Records from a data collection
- - -
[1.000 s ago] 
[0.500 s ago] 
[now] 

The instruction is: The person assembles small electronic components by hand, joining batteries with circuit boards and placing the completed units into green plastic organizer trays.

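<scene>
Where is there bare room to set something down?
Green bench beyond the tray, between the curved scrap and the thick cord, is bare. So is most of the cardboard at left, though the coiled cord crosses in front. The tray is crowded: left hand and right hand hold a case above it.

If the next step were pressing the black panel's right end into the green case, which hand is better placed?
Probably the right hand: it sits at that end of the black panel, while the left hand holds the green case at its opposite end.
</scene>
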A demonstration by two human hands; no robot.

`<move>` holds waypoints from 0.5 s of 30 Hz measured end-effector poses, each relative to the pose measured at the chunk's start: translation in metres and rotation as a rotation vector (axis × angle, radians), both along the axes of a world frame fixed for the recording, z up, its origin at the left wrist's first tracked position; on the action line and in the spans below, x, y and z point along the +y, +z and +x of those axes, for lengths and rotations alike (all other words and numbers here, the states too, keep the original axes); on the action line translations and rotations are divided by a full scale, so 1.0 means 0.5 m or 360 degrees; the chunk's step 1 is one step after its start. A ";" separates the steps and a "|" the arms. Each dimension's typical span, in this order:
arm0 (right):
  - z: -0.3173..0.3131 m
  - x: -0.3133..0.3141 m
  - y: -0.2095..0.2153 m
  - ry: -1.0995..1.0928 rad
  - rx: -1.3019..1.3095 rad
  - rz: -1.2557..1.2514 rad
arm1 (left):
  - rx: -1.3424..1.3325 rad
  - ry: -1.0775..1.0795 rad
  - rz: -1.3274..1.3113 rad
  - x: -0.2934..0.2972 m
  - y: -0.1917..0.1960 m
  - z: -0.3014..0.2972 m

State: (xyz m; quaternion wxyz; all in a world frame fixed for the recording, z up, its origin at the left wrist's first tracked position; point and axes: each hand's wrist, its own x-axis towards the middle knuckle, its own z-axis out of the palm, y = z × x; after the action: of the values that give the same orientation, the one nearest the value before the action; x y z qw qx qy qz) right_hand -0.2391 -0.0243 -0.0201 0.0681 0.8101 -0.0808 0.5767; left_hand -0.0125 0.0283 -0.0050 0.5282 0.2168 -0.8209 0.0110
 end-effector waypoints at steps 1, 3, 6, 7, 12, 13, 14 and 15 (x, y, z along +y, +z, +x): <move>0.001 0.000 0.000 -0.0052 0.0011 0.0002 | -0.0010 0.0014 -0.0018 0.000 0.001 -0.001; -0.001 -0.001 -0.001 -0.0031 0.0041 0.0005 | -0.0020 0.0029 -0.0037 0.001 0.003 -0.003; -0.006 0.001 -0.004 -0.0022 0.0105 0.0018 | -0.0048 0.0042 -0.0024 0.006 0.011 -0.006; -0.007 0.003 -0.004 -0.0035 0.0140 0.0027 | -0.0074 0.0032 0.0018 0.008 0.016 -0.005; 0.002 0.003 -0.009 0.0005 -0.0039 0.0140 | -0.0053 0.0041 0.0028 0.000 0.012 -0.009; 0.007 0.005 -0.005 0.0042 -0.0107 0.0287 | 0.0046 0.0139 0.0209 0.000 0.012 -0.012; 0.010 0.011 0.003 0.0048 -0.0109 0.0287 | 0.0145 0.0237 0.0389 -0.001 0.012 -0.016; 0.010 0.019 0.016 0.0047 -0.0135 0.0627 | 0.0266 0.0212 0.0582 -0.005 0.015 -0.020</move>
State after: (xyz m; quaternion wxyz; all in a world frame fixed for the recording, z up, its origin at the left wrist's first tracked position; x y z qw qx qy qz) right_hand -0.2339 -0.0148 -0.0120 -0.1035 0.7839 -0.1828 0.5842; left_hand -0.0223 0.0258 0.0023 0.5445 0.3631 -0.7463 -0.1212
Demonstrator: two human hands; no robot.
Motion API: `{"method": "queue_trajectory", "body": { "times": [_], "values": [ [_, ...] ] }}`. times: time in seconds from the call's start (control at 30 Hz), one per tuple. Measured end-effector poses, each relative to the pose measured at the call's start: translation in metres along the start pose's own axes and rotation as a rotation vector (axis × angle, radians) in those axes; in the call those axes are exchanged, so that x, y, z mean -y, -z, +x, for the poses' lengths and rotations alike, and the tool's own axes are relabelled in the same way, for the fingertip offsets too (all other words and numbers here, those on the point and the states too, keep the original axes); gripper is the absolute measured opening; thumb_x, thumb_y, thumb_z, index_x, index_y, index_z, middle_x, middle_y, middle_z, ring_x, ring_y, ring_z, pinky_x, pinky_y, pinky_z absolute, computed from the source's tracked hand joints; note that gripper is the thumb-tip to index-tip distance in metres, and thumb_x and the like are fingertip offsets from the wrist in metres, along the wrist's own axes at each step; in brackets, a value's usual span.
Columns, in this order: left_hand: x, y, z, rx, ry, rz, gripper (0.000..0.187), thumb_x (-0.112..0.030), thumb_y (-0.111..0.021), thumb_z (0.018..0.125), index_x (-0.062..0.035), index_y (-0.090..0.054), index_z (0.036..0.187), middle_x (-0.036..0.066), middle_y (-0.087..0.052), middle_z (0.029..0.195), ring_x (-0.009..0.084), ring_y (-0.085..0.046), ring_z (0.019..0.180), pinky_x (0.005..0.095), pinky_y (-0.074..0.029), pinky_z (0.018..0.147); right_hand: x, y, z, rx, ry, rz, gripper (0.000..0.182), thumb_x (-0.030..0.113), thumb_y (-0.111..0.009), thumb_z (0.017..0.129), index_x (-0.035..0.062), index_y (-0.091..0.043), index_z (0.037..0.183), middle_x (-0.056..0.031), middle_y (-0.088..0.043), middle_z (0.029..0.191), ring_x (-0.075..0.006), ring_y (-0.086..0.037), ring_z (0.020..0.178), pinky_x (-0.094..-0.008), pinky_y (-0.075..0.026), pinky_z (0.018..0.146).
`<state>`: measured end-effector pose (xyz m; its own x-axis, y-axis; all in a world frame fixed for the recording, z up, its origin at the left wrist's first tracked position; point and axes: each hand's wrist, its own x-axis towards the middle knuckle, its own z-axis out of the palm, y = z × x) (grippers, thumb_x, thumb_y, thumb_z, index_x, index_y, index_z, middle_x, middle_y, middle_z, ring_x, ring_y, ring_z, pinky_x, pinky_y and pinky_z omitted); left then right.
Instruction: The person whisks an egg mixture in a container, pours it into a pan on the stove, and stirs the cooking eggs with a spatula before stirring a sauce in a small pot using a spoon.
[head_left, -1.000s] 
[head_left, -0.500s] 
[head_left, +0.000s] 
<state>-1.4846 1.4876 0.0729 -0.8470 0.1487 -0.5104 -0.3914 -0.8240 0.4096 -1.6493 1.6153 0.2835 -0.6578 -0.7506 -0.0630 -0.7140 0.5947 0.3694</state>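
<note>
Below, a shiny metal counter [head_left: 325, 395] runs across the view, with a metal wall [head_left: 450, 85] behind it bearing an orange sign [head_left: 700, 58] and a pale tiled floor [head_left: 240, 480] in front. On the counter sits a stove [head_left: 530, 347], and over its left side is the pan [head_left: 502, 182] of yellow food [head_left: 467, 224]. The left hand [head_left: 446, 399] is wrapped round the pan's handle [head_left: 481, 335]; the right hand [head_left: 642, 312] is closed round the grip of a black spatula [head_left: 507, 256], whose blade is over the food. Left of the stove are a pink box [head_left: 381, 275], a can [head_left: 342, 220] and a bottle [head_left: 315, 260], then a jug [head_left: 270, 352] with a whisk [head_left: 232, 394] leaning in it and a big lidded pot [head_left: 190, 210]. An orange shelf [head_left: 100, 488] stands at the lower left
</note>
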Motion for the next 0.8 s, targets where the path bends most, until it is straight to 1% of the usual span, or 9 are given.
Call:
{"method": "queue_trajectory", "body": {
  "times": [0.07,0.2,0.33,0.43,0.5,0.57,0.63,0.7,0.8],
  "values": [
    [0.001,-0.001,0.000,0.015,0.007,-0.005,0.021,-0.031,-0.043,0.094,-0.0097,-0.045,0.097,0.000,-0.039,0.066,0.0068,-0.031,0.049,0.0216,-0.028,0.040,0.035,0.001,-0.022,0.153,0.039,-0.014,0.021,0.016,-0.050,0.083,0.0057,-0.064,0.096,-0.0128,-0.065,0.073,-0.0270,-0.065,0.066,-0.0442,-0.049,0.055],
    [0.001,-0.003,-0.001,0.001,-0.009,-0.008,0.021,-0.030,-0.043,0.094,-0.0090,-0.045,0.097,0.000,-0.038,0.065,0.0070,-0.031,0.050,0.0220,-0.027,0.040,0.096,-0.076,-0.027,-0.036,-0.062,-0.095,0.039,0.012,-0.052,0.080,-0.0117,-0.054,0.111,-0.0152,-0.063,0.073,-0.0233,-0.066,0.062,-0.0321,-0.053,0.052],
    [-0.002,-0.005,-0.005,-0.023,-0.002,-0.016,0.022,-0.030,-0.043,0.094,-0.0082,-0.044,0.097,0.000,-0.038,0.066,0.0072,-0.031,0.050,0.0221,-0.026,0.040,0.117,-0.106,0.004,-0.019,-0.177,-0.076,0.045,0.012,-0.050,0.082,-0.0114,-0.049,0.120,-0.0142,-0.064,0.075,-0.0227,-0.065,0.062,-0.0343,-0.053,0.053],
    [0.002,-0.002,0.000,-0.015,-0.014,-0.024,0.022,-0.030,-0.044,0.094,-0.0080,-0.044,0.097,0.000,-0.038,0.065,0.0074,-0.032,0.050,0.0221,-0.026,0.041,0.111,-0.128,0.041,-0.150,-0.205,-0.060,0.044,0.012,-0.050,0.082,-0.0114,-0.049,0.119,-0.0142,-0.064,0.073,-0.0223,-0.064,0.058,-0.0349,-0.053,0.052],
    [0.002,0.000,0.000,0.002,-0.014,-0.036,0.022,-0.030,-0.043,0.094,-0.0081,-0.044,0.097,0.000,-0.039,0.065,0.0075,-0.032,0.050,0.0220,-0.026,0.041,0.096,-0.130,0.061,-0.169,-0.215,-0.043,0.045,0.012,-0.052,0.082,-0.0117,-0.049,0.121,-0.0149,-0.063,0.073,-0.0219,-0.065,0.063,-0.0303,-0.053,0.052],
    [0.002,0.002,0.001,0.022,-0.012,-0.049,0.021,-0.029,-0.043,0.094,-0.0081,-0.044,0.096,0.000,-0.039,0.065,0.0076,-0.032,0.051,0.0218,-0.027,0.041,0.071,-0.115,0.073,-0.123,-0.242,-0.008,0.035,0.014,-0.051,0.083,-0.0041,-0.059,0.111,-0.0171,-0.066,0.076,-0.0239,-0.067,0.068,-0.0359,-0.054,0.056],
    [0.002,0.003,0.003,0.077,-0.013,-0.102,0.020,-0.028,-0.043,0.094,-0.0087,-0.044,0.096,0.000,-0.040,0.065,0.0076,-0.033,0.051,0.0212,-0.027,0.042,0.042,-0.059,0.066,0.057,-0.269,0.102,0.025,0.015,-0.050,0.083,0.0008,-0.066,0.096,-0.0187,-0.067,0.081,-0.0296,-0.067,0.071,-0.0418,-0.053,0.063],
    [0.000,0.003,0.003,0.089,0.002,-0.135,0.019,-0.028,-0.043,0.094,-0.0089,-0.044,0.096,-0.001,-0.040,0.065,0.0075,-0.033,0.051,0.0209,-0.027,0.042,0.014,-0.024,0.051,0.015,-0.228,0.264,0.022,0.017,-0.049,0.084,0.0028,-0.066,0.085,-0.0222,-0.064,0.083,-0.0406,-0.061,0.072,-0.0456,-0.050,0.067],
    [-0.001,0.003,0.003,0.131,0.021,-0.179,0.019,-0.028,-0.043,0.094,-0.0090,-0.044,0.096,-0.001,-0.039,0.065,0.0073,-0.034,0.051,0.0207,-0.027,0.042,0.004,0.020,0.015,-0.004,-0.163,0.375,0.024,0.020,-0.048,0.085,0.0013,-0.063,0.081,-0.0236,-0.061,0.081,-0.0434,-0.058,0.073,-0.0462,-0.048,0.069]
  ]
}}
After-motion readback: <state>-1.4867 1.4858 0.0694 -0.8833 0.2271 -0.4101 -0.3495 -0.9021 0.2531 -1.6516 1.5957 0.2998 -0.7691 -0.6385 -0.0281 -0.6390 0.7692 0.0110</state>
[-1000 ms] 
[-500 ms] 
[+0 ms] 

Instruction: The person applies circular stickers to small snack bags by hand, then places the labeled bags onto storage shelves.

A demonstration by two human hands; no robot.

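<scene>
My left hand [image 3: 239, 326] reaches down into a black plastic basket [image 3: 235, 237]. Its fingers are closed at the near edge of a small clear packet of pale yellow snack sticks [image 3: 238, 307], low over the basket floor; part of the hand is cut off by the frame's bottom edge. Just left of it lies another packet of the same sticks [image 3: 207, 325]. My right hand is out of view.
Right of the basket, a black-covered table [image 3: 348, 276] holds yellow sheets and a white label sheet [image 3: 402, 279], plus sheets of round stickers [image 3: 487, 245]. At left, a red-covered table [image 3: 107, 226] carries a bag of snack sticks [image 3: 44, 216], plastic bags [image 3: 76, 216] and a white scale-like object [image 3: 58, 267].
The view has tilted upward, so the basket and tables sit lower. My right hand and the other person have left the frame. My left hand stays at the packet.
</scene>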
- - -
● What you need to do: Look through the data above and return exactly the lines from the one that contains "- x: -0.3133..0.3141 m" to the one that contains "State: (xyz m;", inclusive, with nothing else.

● Answer for the task:
  - x: -0.3133..0.3141 m
  - y: -0.2095..0.2153 m
  - ry: -1.0995..1.0928 rad
  - rx: -1.3019..1.3095 rad
  - rz: -1.2557..1.2514 rad
arm1 (left):
  - rx: -1.3424..1.3325 rad
  - ry: -1.0775..1.0795 rad
  - rz: -1.3274..1.3113 rad
  - x: -0.2934..0.2972 m
  - y: -0.1917..0.1960 m
  - z: -0.3014..0.2972 m

State: (xyz m; quaternion wxyz; all in a world frame fixed for the recording, z up, its origin at the left wrist's first tracked position; point and axes: each hand's wrist, its own x-axis towards the middle knuckle, its own z-axis out of the palm, y = z × x; after the action: of the values that give the same orientation, the one nearest the value before the action; x y z qw qx qy qz) right_hand -0.2391 -0.0243 -0.0201 0.0681 0.8101 -0.0808 0.5767; left_hand -0.0125 0.0283 -0.0050 0.5282 0.2168 -0.8209 0.0110

The response to this exercise is now finished.